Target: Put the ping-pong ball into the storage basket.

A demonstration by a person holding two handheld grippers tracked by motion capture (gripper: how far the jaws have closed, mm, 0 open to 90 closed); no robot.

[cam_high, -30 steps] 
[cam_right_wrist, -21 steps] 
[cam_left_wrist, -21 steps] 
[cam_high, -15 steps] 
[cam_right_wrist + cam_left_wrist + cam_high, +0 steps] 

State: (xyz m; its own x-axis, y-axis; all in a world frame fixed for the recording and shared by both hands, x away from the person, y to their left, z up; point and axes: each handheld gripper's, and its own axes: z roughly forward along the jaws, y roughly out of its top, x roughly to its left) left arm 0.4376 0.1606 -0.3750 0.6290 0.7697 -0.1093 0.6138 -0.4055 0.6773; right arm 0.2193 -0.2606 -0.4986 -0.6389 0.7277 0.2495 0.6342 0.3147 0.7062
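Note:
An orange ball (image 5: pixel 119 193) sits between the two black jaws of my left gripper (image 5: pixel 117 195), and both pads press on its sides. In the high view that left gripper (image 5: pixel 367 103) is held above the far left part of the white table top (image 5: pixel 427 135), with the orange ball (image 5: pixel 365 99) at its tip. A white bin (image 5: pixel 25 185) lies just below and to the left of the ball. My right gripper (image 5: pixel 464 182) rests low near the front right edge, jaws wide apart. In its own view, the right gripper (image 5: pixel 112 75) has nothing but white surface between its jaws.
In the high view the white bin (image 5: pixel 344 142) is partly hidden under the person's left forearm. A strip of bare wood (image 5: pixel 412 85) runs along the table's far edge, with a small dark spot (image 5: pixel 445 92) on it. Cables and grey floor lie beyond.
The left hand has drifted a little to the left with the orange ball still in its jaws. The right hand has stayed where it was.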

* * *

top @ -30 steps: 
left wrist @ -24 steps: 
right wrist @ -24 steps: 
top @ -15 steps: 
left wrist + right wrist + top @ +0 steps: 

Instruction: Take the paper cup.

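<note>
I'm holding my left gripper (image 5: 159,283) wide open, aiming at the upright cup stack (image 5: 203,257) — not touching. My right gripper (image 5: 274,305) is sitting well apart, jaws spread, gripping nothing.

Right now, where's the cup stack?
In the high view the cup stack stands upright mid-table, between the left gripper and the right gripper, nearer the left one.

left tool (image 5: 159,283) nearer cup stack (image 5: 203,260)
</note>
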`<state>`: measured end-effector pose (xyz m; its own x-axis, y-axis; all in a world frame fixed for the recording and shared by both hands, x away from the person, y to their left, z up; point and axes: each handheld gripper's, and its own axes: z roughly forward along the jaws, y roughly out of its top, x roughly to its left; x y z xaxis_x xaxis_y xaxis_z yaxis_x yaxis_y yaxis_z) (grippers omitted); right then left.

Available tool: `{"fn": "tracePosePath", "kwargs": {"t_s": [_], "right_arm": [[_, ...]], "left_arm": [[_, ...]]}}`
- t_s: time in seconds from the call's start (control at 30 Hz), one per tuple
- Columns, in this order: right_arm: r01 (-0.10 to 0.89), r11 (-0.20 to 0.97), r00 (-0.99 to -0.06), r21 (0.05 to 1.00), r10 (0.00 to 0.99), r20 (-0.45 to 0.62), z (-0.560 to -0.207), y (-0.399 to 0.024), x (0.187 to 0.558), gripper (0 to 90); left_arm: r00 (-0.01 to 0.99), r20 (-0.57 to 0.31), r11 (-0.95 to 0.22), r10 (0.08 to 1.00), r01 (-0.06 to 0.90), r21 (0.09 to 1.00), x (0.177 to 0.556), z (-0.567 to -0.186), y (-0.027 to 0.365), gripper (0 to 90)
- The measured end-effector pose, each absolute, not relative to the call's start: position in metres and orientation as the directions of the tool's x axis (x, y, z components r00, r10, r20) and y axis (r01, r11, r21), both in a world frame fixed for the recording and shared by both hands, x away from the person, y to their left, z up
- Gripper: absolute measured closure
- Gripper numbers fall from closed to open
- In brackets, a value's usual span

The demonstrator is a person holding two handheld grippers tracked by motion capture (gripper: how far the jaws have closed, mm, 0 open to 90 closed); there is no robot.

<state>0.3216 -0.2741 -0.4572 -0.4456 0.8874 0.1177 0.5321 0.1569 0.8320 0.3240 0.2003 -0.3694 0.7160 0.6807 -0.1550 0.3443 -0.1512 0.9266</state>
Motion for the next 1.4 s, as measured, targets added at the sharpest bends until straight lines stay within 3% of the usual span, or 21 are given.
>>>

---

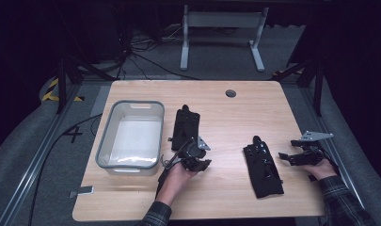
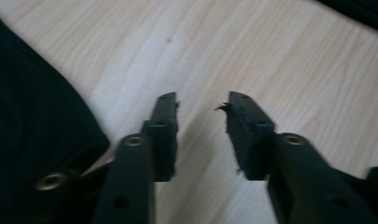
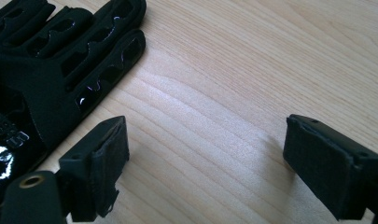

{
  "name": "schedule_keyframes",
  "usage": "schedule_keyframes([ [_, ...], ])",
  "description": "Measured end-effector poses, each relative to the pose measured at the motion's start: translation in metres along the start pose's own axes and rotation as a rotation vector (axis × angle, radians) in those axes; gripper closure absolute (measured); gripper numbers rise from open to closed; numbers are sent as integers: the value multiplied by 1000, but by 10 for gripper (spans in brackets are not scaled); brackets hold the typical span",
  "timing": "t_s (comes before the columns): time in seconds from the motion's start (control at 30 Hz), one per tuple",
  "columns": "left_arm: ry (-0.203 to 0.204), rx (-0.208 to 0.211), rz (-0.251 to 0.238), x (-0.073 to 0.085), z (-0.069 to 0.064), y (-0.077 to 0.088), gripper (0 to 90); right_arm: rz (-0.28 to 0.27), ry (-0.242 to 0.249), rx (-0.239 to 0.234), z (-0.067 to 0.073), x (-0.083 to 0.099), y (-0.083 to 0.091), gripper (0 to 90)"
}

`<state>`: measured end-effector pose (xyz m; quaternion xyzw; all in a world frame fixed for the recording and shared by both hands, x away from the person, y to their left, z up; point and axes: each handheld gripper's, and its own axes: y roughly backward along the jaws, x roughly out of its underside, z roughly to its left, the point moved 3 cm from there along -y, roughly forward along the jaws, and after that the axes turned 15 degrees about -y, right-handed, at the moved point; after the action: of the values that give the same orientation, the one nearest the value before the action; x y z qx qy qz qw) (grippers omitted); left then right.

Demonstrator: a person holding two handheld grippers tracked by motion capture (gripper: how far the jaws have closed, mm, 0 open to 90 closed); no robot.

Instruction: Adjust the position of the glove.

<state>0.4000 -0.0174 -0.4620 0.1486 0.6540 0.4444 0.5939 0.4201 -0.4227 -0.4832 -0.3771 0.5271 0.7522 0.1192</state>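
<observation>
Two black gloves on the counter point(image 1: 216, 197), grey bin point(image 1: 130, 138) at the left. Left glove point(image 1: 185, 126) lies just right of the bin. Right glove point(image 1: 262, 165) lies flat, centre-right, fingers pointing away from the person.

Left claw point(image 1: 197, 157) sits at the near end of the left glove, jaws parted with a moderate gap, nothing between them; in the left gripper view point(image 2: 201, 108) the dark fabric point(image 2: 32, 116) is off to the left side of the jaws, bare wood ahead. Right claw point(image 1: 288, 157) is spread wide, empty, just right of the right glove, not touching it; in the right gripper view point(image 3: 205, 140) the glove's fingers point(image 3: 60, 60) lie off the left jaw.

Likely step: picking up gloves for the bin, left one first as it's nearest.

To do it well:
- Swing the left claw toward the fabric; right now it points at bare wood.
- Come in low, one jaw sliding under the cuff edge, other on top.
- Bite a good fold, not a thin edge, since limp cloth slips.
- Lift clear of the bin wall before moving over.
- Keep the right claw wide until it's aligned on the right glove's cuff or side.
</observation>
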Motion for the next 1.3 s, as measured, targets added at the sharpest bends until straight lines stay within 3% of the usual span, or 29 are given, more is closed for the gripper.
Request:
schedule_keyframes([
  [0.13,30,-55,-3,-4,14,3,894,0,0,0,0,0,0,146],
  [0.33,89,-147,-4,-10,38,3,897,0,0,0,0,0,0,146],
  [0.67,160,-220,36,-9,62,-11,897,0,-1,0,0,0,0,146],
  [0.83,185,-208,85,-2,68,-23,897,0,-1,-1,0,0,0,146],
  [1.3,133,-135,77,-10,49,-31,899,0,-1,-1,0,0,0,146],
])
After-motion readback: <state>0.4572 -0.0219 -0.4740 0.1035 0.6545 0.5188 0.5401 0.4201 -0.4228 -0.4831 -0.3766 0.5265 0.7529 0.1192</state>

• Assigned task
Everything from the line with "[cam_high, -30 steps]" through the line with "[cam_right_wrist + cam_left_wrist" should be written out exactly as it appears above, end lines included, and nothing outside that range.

• Exercise solution
[cam_high, -30 steps] 
[cam_right_wrist, -21 steps] 
[cam_left_wrist, -21 steps] 
[cam_high, -15 steps] 
[cam_right_wrist + cam_left_wrist + cam_high, +0 steps] 

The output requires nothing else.